Le chef de la délégation a ensuite insisté sur l’importance de la Loi constitutionnelle fédérale sur les droits des enfants de 2011, pour les droits des enfants vivant en Autriche. Même si le principe de l’intérêt supérieur de l’enfant est un principe fondamental mis en œuvre depuis des décennies en Autriche, l’inscription explicite de la primauté de l’intérêt supérieur de l’enfant à l’article premier de cette loi constitutionnelle a sensibilisé davantage à ce principe, a-t-il souligné.

L'intérêt supérieur de l'enfant a également joué un rôle décisif dans le cadre de la refonte des compétences entre l'État fédéral et les neuf Länder autrichiens: en 2018, le Parlement autrichien a décidé de transférer certains pouvoirs législatifs, y compris la protection de l'enfance et de la jeunesse, aux Länder, avec l'objectif d'établir des compétences et des responsabilités claires, a poursuivi M. Tichy. Dans le système fédéral autrichien, les Länder jouent un rôle essentiel dans la mise en œuvre des droits de l'enfant, a-t-il insisté.

Afin de mettre en œuvre les recommandations du Comité concernant la détention des enfants, la loi sur les tribunaux pour mineurs a été réformée en 2015, a d’autre part fait observer M. Tichy.

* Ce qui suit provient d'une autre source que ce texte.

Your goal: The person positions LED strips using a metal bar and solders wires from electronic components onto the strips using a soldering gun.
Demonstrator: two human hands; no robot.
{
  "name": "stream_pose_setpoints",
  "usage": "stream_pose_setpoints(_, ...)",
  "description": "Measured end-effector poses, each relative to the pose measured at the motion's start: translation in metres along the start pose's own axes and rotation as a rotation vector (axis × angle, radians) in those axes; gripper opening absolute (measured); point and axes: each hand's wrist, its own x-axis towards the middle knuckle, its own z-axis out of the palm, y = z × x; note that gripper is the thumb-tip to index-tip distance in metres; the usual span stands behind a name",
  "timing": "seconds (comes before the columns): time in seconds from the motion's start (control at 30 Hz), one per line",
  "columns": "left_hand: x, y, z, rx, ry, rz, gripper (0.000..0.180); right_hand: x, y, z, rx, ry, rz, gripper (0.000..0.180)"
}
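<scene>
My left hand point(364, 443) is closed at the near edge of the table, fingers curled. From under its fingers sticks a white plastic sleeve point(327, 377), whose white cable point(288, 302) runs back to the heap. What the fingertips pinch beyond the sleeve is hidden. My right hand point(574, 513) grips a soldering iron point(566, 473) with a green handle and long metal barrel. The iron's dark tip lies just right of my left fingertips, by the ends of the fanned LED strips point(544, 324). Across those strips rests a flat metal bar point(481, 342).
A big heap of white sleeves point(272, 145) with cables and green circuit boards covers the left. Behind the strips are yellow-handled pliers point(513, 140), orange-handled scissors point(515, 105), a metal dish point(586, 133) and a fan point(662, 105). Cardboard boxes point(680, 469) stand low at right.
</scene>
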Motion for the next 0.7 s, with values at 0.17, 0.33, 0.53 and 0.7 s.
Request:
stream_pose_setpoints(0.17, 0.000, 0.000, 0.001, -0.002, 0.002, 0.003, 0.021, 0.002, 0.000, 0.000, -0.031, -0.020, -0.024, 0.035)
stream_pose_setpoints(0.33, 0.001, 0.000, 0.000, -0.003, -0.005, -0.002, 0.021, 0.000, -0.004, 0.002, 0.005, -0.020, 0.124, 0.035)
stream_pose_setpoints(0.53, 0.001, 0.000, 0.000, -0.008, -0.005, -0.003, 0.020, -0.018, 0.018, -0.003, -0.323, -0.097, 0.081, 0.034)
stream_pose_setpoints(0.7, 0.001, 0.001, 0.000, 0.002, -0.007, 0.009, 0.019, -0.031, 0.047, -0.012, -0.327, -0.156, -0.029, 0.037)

La délégation autrichienne était également composée, entre autres, de représentants du Ministère du travail, des affaires sociales, de la santé et de la protection du consommateur ; du Ministère de l’Europe, de l’intégration et des affaires étrangères ; du Ministère de l’éducation, des sciences et de la recherche ; du Ministère de l’intérieur ; et du Ministère de la justice.

Le Comité adoptera ultérieurement ses observations finales sur l’Autriche et les rendra publiques à l’issue de la session, le vendredi 7 février prochain.

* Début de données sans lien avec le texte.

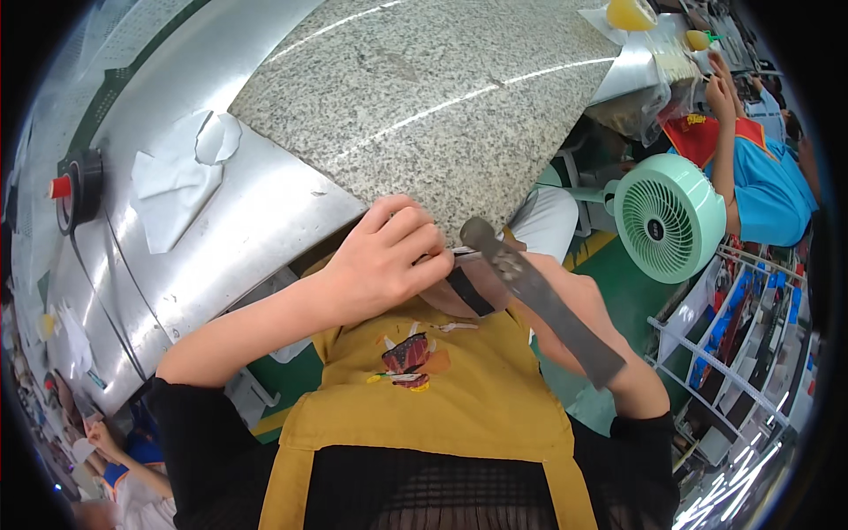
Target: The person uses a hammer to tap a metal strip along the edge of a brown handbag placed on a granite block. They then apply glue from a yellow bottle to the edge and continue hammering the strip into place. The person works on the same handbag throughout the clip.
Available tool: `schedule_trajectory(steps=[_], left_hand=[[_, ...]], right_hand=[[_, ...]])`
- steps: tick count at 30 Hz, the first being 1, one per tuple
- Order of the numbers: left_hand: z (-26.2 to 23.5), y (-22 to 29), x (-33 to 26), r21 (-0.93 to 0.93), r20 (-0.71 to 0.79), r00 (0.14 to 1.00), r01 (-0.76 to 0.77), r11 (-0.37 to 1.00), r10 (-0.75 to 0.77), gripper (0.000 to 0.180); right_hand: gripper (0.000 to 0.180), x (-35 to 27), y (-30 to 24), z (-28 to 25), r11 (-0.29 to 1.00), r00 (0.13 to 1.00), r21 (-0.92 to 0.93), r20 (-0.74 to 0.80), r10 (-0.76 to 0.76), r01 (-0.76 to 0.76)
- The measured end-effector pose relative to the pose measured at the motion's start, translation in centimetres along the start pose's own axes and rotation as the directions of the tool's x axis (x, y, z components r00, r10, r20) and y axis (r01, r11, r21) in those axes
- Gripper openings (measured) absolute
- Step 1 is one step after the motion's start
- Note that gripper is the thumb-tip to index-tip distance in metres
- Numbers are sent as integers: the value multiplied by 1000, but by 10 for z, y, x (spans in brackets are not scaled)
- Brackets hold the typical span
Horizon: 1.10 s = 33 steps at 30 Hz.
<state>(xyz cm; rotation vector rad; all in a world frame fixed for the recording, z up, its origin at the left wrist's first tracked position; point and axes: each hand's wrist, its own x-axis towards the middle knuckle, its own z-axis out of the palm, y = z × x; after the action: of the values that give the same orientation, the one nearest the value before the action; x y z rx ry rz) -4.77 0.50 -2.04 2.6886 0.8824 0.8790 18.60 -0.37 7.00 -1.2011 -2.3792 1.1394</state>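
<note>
A small pale part (461, 256) is pinched in the closed left hand (389, 261) at the granite slab's (424, 97) edge; the right hand's (579, 296) grip cannot be told — the grey strap (548, 305) may slip and drop.

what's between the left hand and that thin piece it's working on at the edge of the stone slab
Nothing visible. The left hand is already closed on the thin piece, fingers curled around it. The long dark metal tool crosses in front of the right hand, which it largely hides, so that grip cannot be judged. The speckled stone slab lies just beyond.
</note>
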Motion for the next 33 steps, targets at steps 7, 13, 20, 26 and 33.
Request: schedule_trajectory(steps=[7,13,20,26,33], left_hand=[[-6,8,7,-64,69,967,251,966,-246,25],[-15,18,19,-62,204,900,404,913,-385,16],[-19,33,41,-292,383,801,577,763,-460,11],[-3,24,35,-216,247,848,520,826,-469,7],[2,15,18,-73,60,980,192,979,-188,23]], right_hand=[[28,1,15,8,999,999,51,33,16,-18],[29,-13,24,-2,926,977,324,-14,211,-195],[27,-32,31,-16,903,961,366,-73,266,-222],[17,-13,30,0,988,994,153,-104,39,-23],[17,-6,21,-10,995,998,98,-52,22,-16]])
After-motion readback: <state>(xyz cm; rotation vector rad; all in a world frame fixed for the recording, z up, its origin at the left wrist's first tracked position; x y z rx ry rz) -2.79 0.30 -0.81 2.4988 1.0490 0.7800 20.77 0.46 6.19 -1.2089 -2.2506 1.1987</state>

Jeudi prochain, 6 février, à 15 heures, le Comité tiendra une réunion informelle avec les États.


Présentation du rapport

Le Comité est saisi du document regroupant les cinquième et sixième rapports périodiques de l’Autriche (CRC/C/AUT/5-6), ainsi que de ses réponses à une liste de points à traiter qui lui avait été soumise.

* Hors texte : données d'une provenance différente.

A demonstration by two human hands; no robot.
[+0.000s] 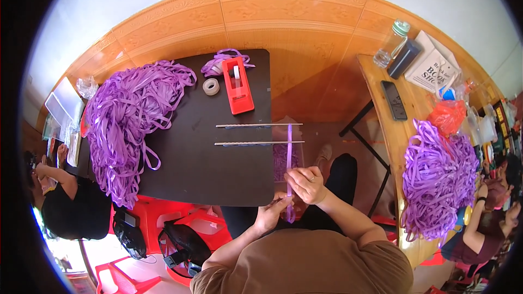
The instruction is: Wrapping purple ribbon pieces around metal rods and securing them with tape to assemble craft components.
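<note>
While pinched at its lower end by left hand (271, 213) and gripped above by right hand (306, 184), purple ribbon strip (289, 147) runs taut away from both grips across two metal rods (256, 134), apparently as gauges; ribbon heap (131, 120) far left, red tape dispenser (237, 85) beyond.

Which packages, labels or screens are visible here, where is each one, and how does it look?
Phone: on the wooden table at right, flat black rectangle, screen dark.
White bag: far end of that table, flat, white with dark print.
Clear bottle: beside the white bag, upright, pale green cap, no label that I can make out.
Orange plastic bag: right table, crumpled, near the purple strips.
</note>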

Présentant ce rapport, M. HELMUT TICHY, Directeur général des affaires juridiques au Ministère de l’Europe, de l’intégration et des affaires étrangères de l’Autriche, a fait état des trois réserves et de la déclaration qui avaient été émises à l’égard de certaines dispositions de la Convention et que le pays a décidé de retirer suite aux recommandations du Comité. Ces réserves avaient été émises dans le but de préserver la cohérence entre les normes internationales et européennes de protection des droits de l'homme, a-t-il expliqué ; toutefois, a-t-il ajouté, l'Autriche est arrivée à la conclusion que ces réserves n'étaient plus nécessaires et a accepté le point de vue du Comité selon lequel elles pouvaient être retirées.

Le chef de la délégation a ensuite insisté sur l’importance de la Loi constitutionnelle fédérale sur les droits des enfants de 2011, pour les droits des enfants vivant en Autriche. Même si le principe de l’intérêt supérieur de l’enfant est un principe fondamental mis en œuvre depuis des décennies en Autriche, l’inscription explicite de la primauté de l’intérêt supérieur de l’enfant à l’article premier de cette loi constitutionnelle a sensibilisé davantage à ce principe, a-t-il souligné.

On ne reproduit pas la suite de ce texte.